Waitaminute please …

You asked questions of me and I responded (see comment #151). To sum up, it’s hard to even pose a scientific question about common design, and you haven’t stated what should be falsified by functional convergence. Without meaning to be critical, I think you are asking the wrong questions. This is why I keep going on about specificity, because no answer can be sufficient until you first understand the question.

4 Likes

I agree. I meant it from an OEC/ local or worldwide flood.

1 Like

Keep in mind, I specifically said, “Under the common design model, species is defined as…”

In other words, I am not trying to follow the mainstream definition of species under a common descent model, but define it under my model, which is designed to be a departing of the mainstream model.

So what is the actual underlying issue here?

The main problem is that your definition is a moving target. Your latest definition is:

“Moreover, it is the largest group of organisms in which any two individuals of the appropriate sexes or mating types can produce fertile offspring, typically by sexual reproduction.”

As @John_Harshman stated, this would put horses and donkeys in separate species. Do you agree with this? Would you expect a hybrid between a house cat and a tiger to be fertile, or even viable?

2 Likes

No, by all means be critical if you feel it will be helpful or force me to end this topic or model again.

I actually did pose the question on common design: What if all living organisms have a common design from a universal common designer?

Are you saying this is the wrong question? If so, why?

In regards to falsifying it, I have already explained how on my previous topic. Lenski’s experiment (or something like it) would potentially falsify the common design model.

At this point the only thing worth talking about is the complete incoherence and incomprehensibility of your message. Nobody understands what you’re trying to say, and you seem incapable of expressing it.

2 Likes

It depends on what you mean by separate species.
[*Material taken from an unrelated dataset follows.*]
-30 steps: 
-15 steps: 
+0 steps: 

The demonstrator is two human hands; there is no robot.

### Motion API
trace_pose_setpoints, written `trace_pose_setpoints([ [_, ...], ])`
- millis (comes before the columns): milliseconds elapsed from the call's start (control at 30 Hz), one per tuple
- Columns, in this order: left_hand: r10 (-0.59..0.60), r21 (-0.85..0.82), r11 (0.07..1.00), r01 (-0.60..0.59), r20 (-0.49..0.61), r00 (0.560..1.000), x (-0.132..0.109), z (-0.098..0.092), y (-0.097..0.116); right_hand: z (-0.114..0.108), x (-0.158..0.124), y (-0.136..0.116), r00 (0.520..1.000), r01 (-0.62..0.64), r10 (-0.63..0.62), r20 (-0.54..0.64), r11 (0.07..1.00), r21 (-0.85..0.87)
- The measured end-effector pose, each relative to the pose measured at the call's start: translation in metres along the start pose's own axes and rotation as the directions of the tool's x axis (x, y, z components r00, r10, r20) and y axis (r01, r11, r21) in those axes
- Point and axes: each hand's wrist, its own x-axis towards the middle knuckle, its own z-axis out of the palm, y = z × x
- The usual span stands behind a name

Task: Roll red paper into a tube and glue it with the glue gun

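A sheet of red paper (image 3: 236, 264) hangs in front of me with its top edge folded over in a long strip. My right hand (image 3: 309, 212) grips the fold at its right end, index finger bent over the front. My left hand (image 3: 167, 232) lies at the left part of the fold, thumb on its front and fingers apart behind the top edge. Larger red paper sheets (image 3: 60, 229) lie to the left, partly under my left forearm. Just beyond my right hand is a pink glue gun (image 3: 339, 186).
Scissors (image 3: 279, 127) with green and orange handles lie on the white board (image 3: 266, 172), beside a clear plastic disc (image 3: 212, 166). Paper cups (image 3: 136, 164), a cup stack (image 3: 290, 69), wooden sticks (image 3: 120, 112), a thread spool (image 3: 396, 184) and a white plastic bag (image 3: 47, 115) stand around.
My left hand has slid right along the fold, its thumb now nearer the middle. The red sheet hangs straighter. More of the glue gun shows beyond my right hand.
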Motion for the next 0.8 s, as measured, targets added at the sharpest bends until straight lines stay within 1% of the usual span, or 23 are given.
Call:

If you mean they have no common ancestor or were created de novo, then I don’t agree with his assessment.

NO, which is why I would classify them as different kinds of cats. But, I understand that there should be another classification term to be more clear and accurate.
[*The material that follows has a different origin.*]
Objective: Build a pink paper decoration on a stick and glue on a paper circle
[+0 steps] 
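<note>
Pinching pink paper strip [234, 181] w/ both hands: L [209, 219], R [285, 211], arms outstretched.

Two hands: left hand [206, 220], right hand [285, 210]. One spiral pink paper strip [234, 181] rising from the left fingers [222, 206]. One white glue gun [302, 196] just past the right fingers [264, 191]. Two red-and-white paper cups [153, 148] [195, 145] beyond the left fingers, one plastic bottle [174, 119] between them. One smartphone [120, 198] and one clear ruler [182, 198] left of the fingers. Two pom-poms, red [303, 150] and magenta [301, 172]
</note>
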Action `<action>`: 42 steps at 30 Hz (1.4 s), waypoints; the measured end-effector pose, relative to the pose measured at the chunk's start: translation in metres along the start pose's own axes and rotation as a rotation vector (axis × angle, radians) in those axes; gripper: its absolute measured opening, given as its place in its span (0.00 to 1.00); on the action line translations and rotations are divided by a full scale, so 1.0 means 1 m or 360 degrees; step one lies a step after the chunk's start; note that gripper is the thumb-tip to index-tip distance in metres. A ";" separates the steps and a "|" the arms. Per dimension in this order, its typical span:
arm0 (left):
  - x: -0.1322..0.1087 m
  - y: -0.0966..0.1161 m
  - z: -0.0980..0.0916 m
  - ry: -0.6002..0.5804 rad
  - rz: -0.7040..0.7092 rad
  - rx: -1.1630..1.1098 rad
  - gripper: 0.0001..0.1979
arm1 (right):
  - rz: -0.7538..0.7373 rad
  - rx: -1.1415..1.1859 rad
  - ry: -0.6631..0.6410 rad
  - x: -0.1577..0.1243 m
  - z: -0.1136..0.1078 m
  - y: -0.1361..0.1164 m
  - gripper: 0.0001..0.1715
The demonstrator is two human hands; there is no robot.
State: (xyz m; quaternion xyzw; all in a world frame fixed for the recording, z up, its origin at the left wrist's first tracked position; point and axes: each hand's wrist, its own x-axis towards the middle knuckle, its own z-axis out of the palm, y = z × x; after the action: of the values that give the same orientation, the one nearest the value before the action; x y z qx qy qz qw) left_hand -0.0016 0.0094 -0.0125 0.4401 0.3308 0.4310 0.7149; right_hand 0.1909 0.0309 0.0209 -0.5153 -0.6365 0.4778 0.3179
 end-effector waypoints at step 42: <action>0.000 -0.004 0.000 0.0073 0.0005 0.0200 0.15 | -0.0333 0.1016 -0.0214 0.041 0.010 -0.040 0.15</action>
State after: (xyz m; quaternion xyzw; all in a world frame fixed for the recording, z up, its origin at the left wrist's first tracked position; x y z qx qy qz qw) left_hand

If anyone can explain it, I’ll give him sixpence. I don’t believe there’s an atom of meaning in it.

2 Likes

Keep in mind that formulating/proposing a coherent model should never require the redefinition of already well-defined terms. Why not coin a new term for this (to date ill-defined) concept?

3 Likes

My vocabulary may get messy here, so I apologize if I make the mess worse.

I think Meerkat wants to come up with a hypothesis and model that proposes groups of organisms where each group comes from its own common de novo created ancestor. I believe that in his mind there isn’t one tree, but lots of trees, each with its own de novo created ancestor.

Essentially, he recognizes that ID isn’t accepted science. So, he’s trying to take ID’s ideas and create hypotheses and models so that ID’s ideas can be tested. And he has come to real scientists to get feedback on his endeavor.

When I think about it this way, I can appreciate what Meerkat is trying to do, even if it’s an errand doomed to fail. ID seems to spawn lots of non-experts wading into some deep waters. In my short time here I’ve seen more than one person who is not a scientist pop up to present some ID ideas to the group. I took note of a couple who stated that they were engineers because I’m an engineer. My thought when I saw those posts was, “friend, I think you and I have the same education, and there is NO WAY that I’m ready to move the science of biology forward!”

5 Likes

You explained nada. You only demonstrated your profound misunderstanding of Lenski’s LTEE. Forget it man, you have no case.

2 Likes

No, it depends on what YOU mean by separate species. That’s what we are trying to figure out.

So you agree that separate species can share a common ancestor?

But they are still cats, aren’t they? Doesn’t that put them in the same kind? Do you believe that the house cat and tigers share a common ancestor?

3 Likes

Again, we can turn that experiment into something that directly tests my model, which makes it in principle testable.